ちなみにキャラクターの性格は嘘八百です。
そして名前も、お借りしているだけで、嘘八百です。



奈緒「私って、なんだかんだ言いながら苦労人だと思うのよねー。」
未由「ええ!? ナニを言ってるんですか!? そんなこと言っていると、このドレスも着こなせませんよ!?」
奈緒「ワケわからないんですが、っていうか、そこであんたは、どっからソレを?」
未由「奈緒姉さんに着てもらおうと思って、また買っちゃいましたの♪ ほら、これ、胸の谷間の部分が、紐になってるんです〜。
 あ、もちろん、着るときはノーブラでお願いしますねv」
奈緒「いや、お願いしますね、じゃなくって。」
輝和「……いやぁ、ほんと、未由さんってワケわかんないねー、あはははは。
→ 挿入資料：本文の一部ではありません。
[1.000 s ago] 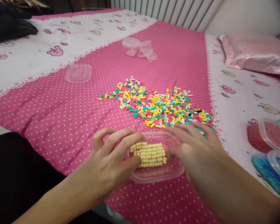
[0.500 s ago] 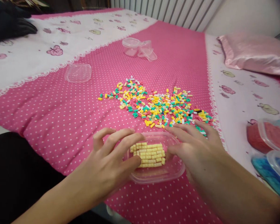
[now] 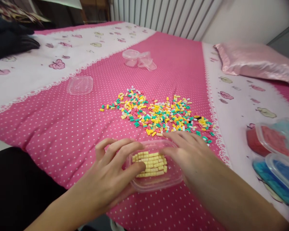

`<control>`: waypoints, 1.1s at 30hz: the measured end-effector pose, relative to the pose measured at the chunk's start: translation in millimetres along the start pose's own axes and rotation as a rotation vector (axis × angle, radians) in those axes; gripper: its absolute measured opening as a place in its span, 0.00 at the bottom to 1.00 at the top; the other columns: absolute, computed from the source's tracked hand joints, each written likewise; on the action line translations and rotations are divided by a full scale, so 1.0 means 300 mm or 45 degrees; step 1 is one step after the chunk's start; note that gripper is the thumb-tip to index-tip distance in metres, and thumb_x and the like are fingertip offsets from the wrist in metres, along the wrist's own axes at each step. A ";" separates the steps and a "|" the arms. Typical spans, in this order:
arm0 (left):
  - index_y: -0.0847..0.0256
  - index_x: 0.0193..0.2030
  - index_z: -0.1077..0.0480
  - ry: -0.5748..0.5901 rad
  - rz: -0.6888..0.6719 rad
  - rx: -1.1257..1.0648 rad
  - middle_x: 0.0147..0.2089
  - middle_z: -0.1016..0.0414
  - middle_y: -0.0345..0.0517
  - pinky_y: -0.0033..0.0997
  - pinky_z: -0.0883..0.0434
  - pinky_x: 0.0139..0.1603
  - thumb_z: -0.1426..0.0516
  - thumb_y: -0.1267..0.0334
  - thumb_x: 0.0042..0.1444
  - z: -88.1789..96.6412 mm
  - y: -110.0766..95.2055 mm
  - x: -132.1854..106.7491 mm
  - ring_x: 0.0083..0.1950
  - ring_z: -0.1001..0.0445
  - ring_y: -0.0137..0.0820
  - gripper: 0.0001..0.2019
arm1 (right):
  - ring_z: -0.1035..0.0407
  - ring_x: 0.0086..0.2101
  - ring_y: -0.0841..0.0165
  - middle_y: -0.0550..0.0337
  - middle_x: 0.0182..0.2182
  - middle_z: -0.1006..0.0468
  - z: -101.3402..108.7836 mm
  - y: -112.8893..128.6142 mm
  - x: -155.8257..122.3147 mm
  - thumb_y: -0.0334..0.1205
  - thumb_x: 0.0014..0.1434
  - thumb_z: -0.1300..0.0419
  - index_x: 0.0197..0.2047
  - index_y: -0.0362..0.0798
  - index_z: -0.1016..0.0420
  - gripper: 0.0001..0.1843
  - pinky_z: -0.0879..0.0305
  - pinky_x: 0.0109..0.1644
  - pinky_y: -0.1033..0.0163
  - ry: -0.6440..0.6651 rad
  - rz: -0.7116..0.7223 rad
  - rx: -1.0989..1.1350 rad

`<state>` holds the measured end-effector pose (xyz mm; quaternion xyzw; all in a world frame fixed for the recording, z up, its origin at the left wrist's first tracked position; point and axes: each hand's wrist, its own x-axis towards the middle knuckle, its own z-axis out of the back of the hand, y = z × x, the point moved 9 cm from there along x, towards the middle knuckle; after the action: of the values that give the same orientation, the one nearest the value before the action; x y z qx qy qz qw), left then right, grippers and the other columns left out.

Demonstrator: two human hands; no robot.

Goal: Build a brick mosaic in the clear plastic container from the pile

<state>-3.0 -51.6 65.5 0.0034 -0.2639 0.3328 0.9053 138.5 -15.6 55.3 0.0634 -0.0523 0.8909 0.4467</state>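
A clear plastic container [image 3: 156,186] sits on the pink dotted bedspread in front of me. Inside it, pale yellow toy bricks [image 3: 154,165] lie packed in rows. My left hand [image 3: 118,166] reaches over the container's left side, thumb on the bricks and other fingers spread and bent near the far rim. From the right, my right hand [image 3: 190,154] has its thumb over the upper right edge of the bricks, with its fingers stretched past the far rim. Just beyond lies a loose pile of small coloured bricks [image 3: 159,112] in yellow, green, red and white.
A clear lid [image 3: 80,85] lies to the left, and small clear containers [image 3: 131,57] stand farther back. At the right are tubs with red contents [image 3: 269,138] and blue contents [image 3: 276,176]. A pink pillow [image 3: 255,62] and a dark glove-like item [image 3: 12,40] rest on the bed.
My right thumb has moved from the right end of the yellow bricks to their upper right edge. The left thumb stays on the bricks. The view has shifted slightly.
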 end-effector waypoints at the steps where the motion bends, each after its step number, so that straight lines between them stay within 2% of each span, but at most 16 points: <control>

」
奈緒「笑ってるな、そこ!」
未由「──それじゃ、カズ兄さんも、着て見ます? こないだ奈緒姉さんから貰った、メイド服? フリーサイズだから、着れますよ?」
輝和「──────どーしてそうなるわけ?」
未由「いや、筋肉祭りに出ないなら、やっぱりお盆に行われる、『メイドフェスティバル』には出ておかないと、その道で有名になれないと思うんです。」
奈緒「メイドフェスティバルってナニっ!?」
未由「ええっ!? この道に入った人間なら、一度は通らないといけないという、あの有名なイベントを知らないんですかっ!?
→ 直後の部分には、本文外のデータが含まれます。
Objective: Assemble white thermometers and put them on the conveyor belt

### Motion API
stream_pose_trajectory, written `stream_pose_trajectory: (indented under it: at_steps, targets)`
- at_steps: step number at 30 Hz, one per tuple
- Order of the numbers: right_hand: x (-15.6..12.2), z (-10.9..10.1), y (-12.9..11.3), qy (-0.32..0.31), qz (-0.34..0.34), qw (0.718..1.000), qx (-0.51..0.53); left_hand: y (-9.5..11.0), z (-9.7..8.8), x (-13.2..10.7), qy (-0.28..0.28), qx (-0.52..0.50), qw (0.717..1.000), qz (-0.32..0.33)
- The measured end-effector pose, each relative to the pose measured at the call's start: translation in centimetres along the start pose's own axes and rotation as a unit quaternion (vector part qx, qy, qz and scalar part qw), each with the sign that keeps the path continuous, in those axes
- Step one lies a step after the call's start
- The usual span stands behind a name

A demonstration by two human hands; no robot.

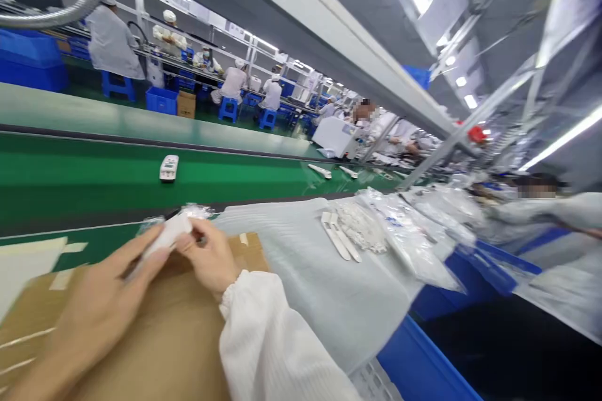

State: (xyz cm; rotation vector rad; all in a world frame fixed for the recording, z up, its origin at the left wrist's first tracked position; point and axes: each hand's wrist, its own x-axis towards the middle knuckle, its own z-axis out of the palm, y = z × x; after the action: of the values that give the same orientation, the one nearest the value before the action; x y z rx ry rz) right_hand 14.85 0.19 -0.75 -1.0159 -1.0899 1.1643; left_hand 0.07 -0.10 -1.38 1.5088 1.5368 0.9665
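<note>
Both my hands meet over a brown cardboard sheet (155,326) at the lower left. My left hand (108,288) and my right hand (207,254) hold a white plastic part (167,237) between them, and its full shape is hidden by my fingers. A clear plastic bag (195,211) crinkles just beyond the part. My right wrist ends in a white ribbed sleeve (277,338). To the right, white sticks (339,238) and a pile of white pieces (361,227) lie on a pale foam sheet (301,269).
Several clear bags of white items (409,241) lie further right, above blue crates (423,357). A green conveyor belt (141,175) carries a white handset (168,168) and white pieces. A co-worker's sleeve (555,213) is at the right, with more workers beyond the belt.
</note>
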Motion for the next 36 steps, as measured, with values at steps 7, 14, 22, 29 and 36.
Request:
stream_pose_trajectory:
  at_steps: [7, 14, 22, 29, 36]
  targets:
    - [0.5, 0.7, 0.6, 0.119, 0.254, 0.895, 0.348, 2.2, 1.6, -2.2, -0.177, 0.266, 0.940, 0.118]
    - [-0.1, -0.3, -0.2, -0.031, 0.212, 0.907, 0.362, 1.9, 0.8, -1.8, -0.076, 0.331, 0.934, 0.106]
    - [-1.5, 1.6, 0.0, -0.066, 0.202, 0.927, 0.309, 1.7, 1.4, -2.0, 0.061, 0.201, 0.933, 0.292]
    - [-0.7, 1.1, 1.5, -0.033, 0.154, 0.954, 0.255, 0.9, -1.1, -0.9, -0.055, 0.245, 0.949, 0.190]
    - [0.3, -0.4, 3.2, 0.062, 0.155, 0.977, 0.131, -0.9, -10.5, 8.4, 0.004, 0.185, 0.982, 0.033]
 奈緒さん、それじゃダメです! それじゃ、一人前のフェチとはいえないです!」
奈緒「って、ちょっと待てこらーっ! 私は、カズみたいに髪の毛フェチでもないし、あんたみたいに脚フェチでもないわよっ!?」
輝和「髪の毛フェチって酷いなー、俺のは、単に髪の毛を触るのが好きなだけだよ。」
未由「初対面の人に髪の毛触らせてくださいって言う時点で、フェチだと思います。しかも、膝の上に乗りあがって、髪の毛に顔を埋めて『いいにおい〜』って言うのは、フェチです、そうギネスブックにも載ってます(注:載ってません)。」
輝和「………………未由さんは、脚フェチっていうの、否定しないんだね。」
未由「ええ、私に脚を語らせたら、1日でも。」
奈緒「ったく、類友よね、あんたら。」
輝和「て、俺も一緒なの!?」
未由「いやですわ、奈緒姉さんったらv 一人だけ知らない顔して!
 私が知らないとでも思ってるんですか? 奈緒姉さんのしゅ・みv」
奈緒「?? バイクに乗ることとか、ゲームとか……ほかに何かあったっけ??」
輝和「ああ、俺を苛めることとか!?」
未由「まぁ、Sの気まであるんですね、さすがお姉さま…………。」
奈緒「いや、待てそこ。」
未由「待てません、だって奈緒姉さん、胸フェチですよね?」
奈緒「……はい?」
未由「胸。雑誌見て、シリコン入れてるかどうかを必ずチェックするところとか、胸の流れ具合を研究しているところとか、胸フェチ、ですよね?」
輝和「ああ、フェチ入ってるね。」
未由「でしょ?」
奈緒「…………フェチって言うなーっ!!」
未由「それじゃ、今年は三人で、メイドフェスティバルに出ないと。」
輝和「…………? っていうかさ?」
未由「はい?」
輝和「──フェチとメイドフェスティバルって、どういう関係があるわけ??」
未由「…………………………ちっ。」
奈緒「ナイス突っ込み!」
未由「────メイドも好きなのになー……男の夢と、女の夢なのになー……ちっ。」
輝和「…………………………。」
奈緒「…………………………。」
輝和「っていうか。」
奈緒「──……あんた、一回、頭洗濯してらっしゃい。」